Vocabulary

class matchup.structure.vocabulary.Vocabulary(save, **kwargs)

Bases: object

Crucial data structure that represents and storage all text processing.

Attributes Summary

idf Get the data structure that represents the IDF weighting
keys Get all keywords presents in vocabulary
sanitizer Sanitizer property getter
tf Get the data structure that represents the TF weighting

Methods Summary

documents_with_keywords(kwds)
generate_idf()
import_collection() This is a function that recover the vocabulary previously generated.
import_file(file_path) Given a file path of a document, this function append this document into some structure, case the path are
import_folder(folder_path) Generalization of import_file().
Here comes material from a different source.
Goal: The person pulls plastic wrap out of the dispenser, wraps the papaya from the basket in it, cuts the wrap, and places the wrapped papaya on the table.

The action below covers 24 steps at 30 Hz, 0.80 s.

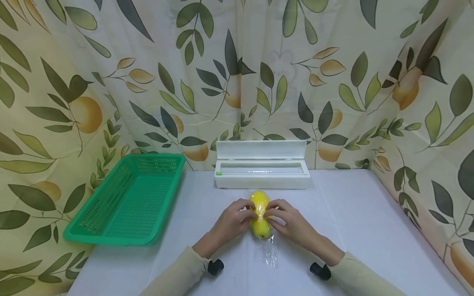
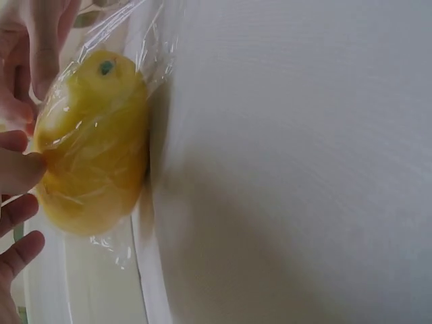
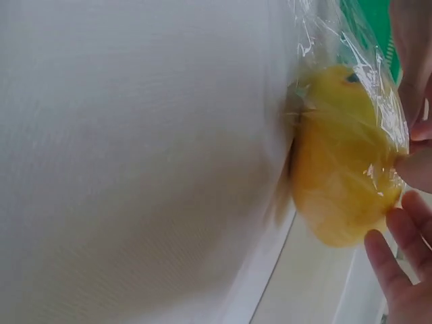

This function receive a folder path and try to append all documents of
index_files() This function try to process all content of files that have been inserted before, generating
maximum_frequencies_per_document()
save() Persist data structure on disc.

Attributes Documentation

idf
Get the data structure that represents the IDF weighting
Returns:IDF object
keys
Get all keywords presents in vocabulary
Returns:list of all keywords
sanitizer
Sanitizer property getter
Returns:
tf
Get the data structure that represents the TF weighting
Returns:TF object

Methods Documentation

documents_with_keywords(kwds: Set[str]) → Set[str]
generate_idf()
import_collection() → bool
This is a function that recover the vocabulary previously generated.
Returns:boolean flag that indicates success or failure in case the vocabulary has no generated yet.
import_file(file_path: str) → bool
Given a file path of a document, this function append this document into some structure, case the path are correct. The processing of this file can be started running function index_files()
Parameters:file_path – string that represents a relative or absolute path of an txt file
Returns:boolean flag that indicates if the file has been identified
import_folder(folder_path: str) → bool

Generalization of import_file(). This function receive a folder path and try to append all documents of this folder into some structure. he processing of all this file can be started running function

index_files()
Parameters:folder_path – string that represents a relative or absolute path of an folder
Returns:boolean flag that indicates if the folder has been identified
index_files() → None
This function try to process all content of files that have been inserted before, generating the vocabulary data structure ready for use.
Returns:None
maximum_frequencies_per_document() → DefaultDict[str, float]
save() → bool
Persist data structure on disc.
Returns:boolean flag that indicates if the data structure can be persisted.